Хозяин караван-сарая не был слугой; он сам был принцем — принцем купцов, братом матери Маргарет. Он многословно, по-восточному, извинялся, соглашался, что это неизмеримо тяжко, но тем не менее не мог отменить запрет.
— О да, — сказал он за обедом, к которому раздраженный Айдан едва притронулся. — О да, принц, я воистину понимаю. Но я смиренно молю тебя осознать, где мы находимся и какие слухи могут пойти из-за твоей настойчивости. Ты молод, и она тоже, а ее муж далеко отсюда, а среди нашего народа честь — более тонкое понятие, нежели в землях франков. Неужели ты хочешь без особой на то причины причинить ей бесчестие?
— Какая ей польза от чести, если она умрет?
Хаджи Мустафа протестующе вскинул пухлые руки, унизанные кольцами.
— Аллах не допустит! — воскликнул он. — И мы, по воле Его, тоже. Будь спокоен, о принц. Она здесь в безопасности. Ее стерегут лучшие стражи; мои жены и наложницы с радостью примут ее и присмотрят за нею. Все мы ее родичи. И если понадобится, мы защитим ее ценою наших жизней.
И это вполне может произойти. Айдан не сказал этого вслух. Этот человек, казавшийся столь мягким, имел стальное сердце, подобно Маргарет; и как он вежливо напомнил, этот мир был чужим для Айдана. Здесь у него не было своего места, только то, что было предоставлено ему Домом, и было бы глупо испытывать пределы терпения этих людей.

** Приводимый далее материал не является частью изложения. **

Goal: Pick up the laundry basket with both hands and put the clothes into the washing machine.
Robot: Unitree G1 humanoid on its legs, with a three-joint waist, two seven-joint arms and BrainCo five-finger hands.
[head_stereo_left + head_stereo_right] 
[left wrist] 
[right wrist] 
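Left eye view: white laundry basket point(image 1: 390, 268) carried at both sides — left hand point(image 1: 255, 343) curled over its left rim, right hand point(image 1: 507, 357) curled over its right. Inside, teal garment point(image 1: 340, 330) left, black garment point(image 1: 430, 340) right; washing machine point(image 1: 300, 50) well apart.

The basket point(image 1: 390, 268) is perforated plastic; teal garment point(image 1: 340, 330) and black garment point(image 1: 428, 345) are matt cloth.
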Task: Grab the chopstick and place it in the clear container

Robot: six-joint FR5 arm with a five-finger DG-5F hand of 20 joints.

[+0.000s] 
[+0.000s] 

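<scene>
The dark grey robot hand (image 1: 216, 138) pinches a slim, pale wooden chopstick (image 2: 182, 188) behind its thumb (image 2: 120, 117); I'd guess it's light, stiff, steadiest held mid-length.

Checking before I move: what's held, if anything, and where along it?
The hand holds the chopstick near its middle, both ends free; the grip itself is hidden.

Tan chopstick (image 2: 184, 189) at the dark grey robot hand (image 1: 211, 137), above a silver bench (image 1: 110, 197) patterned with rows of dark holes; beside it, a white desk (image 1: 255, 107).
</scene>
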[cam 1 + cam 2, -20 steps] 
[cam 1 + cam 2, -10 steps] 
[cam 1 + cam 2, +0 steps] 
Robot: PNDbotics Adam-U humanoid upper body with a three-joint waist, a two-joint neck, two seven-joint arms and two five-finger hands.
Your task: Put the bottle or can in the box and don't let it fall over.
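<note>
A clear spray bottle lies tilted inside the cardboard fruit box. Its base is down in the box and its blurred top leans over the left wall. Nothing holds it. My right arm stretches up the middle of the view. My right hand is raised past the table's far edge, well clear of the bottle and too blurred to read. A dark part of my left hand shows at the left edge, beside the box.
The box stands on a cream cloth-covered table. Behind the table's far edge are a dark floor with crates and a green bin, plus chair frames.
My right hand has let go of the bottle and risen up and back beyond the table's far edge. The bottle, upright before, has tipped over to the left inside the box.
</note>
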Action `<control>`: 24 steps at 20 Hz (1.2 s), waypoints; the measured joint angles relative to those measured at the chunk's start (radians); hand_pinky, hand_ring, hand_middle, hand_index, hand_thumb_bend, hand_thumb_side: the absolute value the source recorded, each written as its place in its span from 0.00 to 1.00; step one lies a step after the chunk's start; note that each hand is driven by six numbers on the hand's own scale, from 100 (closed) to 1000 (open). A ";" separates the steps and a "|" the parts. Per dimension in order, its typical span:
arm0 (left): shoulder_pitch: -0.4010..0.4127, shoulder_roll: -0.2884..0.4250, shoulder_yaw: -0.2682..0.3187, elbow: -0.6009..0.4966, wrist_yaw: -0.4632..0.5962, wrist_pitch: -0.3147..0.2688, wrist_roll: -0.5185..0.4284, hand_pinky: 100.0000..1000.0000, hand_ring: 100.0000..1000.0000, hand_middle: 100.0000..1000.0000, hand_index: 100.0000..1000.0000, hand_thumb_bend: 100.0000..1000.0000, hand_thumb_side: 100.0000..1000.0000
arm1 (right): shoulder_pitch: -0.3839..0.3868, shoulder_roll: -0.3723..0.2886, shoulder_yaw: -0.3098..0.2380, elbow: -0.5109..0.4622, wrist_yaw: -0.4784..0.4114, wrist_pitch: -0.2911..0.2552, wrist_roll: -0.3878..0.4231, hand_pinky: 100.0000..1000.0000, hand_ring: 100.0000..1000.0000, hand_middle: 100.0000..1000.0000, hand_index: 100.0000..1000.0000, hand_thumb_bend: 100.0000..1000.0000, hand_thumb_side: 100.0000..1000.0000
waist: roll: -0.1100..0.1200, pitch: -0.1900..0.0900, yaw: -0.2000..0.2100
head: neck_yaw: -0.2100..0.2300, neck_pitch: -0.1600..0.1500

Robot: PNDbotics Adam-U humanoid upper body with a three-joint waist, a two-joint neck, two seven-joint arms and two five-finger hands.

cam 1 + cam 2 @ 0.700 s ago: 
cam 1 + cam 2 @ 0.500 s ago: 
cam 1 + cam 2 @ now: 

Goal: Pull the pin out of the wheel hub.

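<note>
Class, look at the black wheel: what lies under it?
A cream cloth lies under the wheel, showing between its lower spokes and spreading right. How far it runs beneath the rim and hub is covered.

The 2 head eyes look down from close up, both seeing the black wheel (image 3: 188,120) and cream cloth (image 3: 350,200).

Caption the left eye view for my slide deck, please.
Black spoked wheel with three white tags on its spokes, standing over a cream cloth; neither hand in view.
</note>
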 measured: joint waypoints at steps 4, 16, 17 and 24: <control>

Джоанна не печалилась. Она даже не думала о нем; она обменивалась сплетнями со старшей женой своего дяди.
Хаджи Мустафа был превосходной компанией, даже для сердито ворчащего принца. Когда это в достаточной степени дошло до Айдана, он прекратил ворчать и выдавил улыбку, стиснув зубы. Это была просто вежливость, запоздало проснувшийся придворный инстинкт. Он сослужит плохую службу Джоанне, если заставит ее дядю задуматься — а почему это ее охранник сходит с ума, будучи разлучен с нею?
Айдан распрощался так скоро, как это было возможно, со всей вежливостью, на какую был способен. Кажется, ее оказалось достаточно. Он сослался на усталость и непривычность новых мест для чувств, приученных к западной жизни. Айдан осознавал, что на него глазеют. Кое-кто из слуг выглядел разочарованным оттого, что гость выглядел заурядно, разве что отличался ростом. Они надеялись увидеть рыжие или, по крайней мере, светлые волосы и бритый подбородок.